Hari ini di warung cukup ramai. Juwi sedikit kewalahan, apalagi mulai hari ini Salsa sudah mulai mengikuti sekolah di kelas playgroup. Juwi mengantar jemput Salsa sekolah.
Cuaca sangat terik, Juwi membeli es buah di warung dekat sekolah Salsa sambil menggandeng tangan Salsa. Pandangannya beralih pada pasangan yang baru saja lewat, ia seperti mengenalinya, tapi siapa?
Tak lama Juwi pun sampai rumah, dengan berpeluh, rambutnya dikuncir kuda. Matanya menatap senang pintu rumah kontrakan Devit yang sedikit terbuka dan ada sebuah motor matic terparkir di depannya.
"Bu, Pak Devit datang?" tanya Juwi pada ibunya.
"Iya tuh, sama istrinya. Cantik banget lho Juwi, ramah lagi, tadi kenalan sama ibu." terang ibu sambil tersenyum.
"Oh, gitu."
"Tumben jawabnya singkat," ledek ibu Juwi.
"Kalau panjang-panjang namanya sinetron, Bu." Juwi memutar bola mata malasnya, hendak masuk saja ke dalam rumah, takut ga kuat lihat pengantin baru.

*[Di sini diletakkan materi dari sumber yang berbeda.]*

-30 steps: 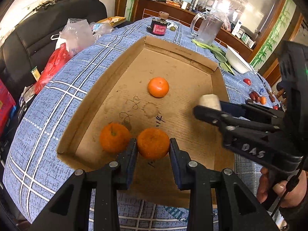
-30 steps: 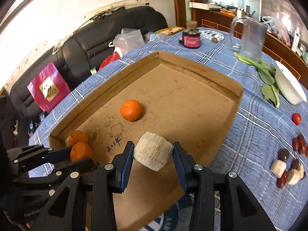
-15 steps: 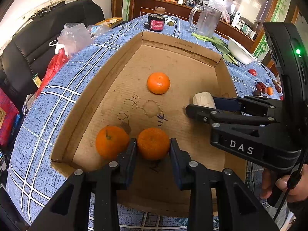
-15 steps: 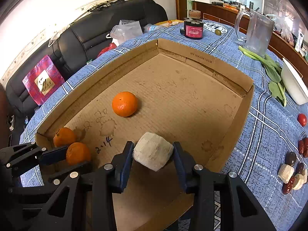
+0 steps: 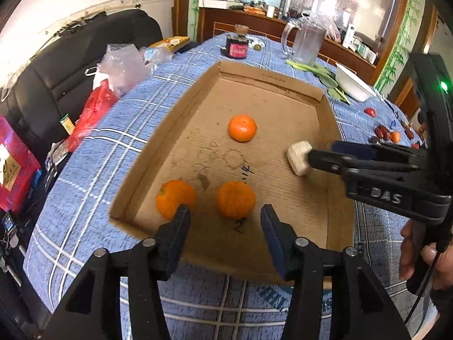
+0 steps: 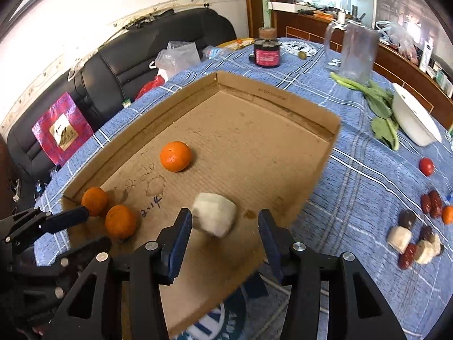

Juwi bergegas mandi dan mengganti pakaian. Masih dengan handuk yang menggelung rambutnya, lalu menyuapi Salsa makan. Telinganya ia pasang dengan benar, mencuri-curi dengar, ada tawa riang di balik dinding rumahnya. Tawa Devit beserta istrinya, duh betapa Juwi pengen nangis, tapi ga boleh, apalagi Salsa saat ini menatap wajah Juwi dengan aneh.
"Bunda sakit?"
"Ah ... nggak sayang, Bunda cuma ngantuk." Juwi beralasan, memang semalam dia bergadang karena memikirkan Devit. Sehingga siang ini sudah mengantuk.
"Juwi!" panggil Bu Nur dari luar.
"Iya, Bu." Juwi segera keluar rumah, tampak Devit dan istrinya Sarah yang menatap ke arahnya. Devit tersenyum simpul, menatap wajah habis mandi Juwi dengan rambutnya yang digelung. Leher Juwi putih mulus, menganggu mata Devit, segera Devit mengalihkan pandangannya pada Sarah yang tanpa ekspresi, cenderung tidak senang dengan Juwi.
Salsa pun ikut keluar rumah, menyusul Juwi.
"Wi, kenalin ini istri saya." Devit memperkenalkan.
"Eh, iya Pak Guru, Saya Juwi, Teh." Juwi mengulurkan tangan sambil tersenyum, namun Sarah tak menyambut uluran tangan Juwi, sehingga Juwi malu sendiri. Kening Devit berkerut melihat sikap Sarah.
"Hallo Salsa," sapa Devit ramah, lalu sedikit membungkuk dan mencium pipi gembul Salsa.
"Eemm ... bau cumi!" Devit mengendus pipi Salsa.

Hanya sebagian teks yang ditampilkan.